Второй год выдался жестоким. Тебя едва ли не каждый день избивали за чтение Кобзаря люди, которые были как две капли похожи на тебя самого. На того тебя, который приехал в Украину, чтобы защитить русский мир. Они били тебя беспощадным боем именно за Шевченко, не стесняясь это тебе каждый раз сообщать. И порой тебе не удавалось доползти до подвала, в котором ты ночевал. Тогда ты застывал, скрутившись клубком под крупными киевскими звездами, засыпал на несколько часов, чтобы с утра начать все сначала.
Весь третий год ты страшно болел. Хуже всего, что к тому времени ты уже влюбился в певучий и соловьиный. Равно как и в поэзию Тараса Григорьевича. Чего, конечно, простить себе никак не мог.
И вот, намучившись с просыпающейся любовью к Украине, ты решил повеситься на березе. Пришел ночью к Днепру. Решил умыться перед смертью, помолиться коленопреклоненно, чтобы все как полагается. Принялся умывать лицо, тут тебя и потянуло в самую глубину. Ты упал в ледяную темную воду, не чая больше выплыть. И неожиданно увидел свет.

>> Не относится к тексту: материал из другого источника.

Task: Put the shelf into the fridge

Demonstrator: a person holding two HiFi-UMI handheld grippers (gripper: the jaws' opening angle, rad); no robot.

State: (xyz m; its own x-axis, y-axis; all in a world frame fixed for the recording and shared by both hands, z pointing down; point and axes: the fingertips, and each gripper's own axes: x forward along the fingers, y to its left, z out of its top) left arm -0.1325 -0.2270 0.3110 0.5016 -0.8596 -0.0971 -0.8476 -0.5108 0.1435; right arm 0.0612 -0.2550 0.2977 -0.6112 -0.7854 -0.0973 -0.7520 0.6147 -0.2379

Говорил с кем-то. Но с кем и о чем? Того ты отчетливо не запомнил. Кажется, звал тех, которым суждено освободить тебя. Они были светлые, вдохновленные, чистые, псалмы читали, песни пели. Или не пели? Но в любом случае, эти-то, что прошли сейчас мимо, седые и пахнут дурно. Впрочем, от тебя тоже не пятой шанелью несет. Переселенцы.
«Да, кстати, — вспомнил ты внезапно и оживился, — они ж вроде обещались прийти с шоколадом?»
В последние годы жизни — а ты действительно по своему личному времени прожил в Киеве никак не меньше пяти лет — страшно полюбил шоколад. А все потому, что спиртное в глотку не лезло. Нибелунги не позволяли. Стоило купить бутылку беленькой, как являлся кто-нибудь из них и укоризненно махал мохнатым зеленым пальчиком перед твоим бугристым лицом. И ты тут же разбивал бутылку о камни мостовой, сам того не желая. О, невыносимые нибелунги!
Ночи были полны кошмаров. Даже днем наяву тебе являлись убитые тобой люди. Чтобы не видеть их лиц, не чувствовать боли, ты должен был читать Кобзаря. После первых же строк «Гайдмаков» пропадали призраки военных лет. Даже Киев становился мерцающим, размытым, тонким, будто пергамент. И тогда тебе казалось, что на самом деле ты не в Киеве, а в Иерусалиме, в Старом городе, в двух кварталах от Гроба Господня. Сидишь с закрытыми глазами на корточках между лотками с халвой и антикварной лавкой и слушаешь гомон толпы.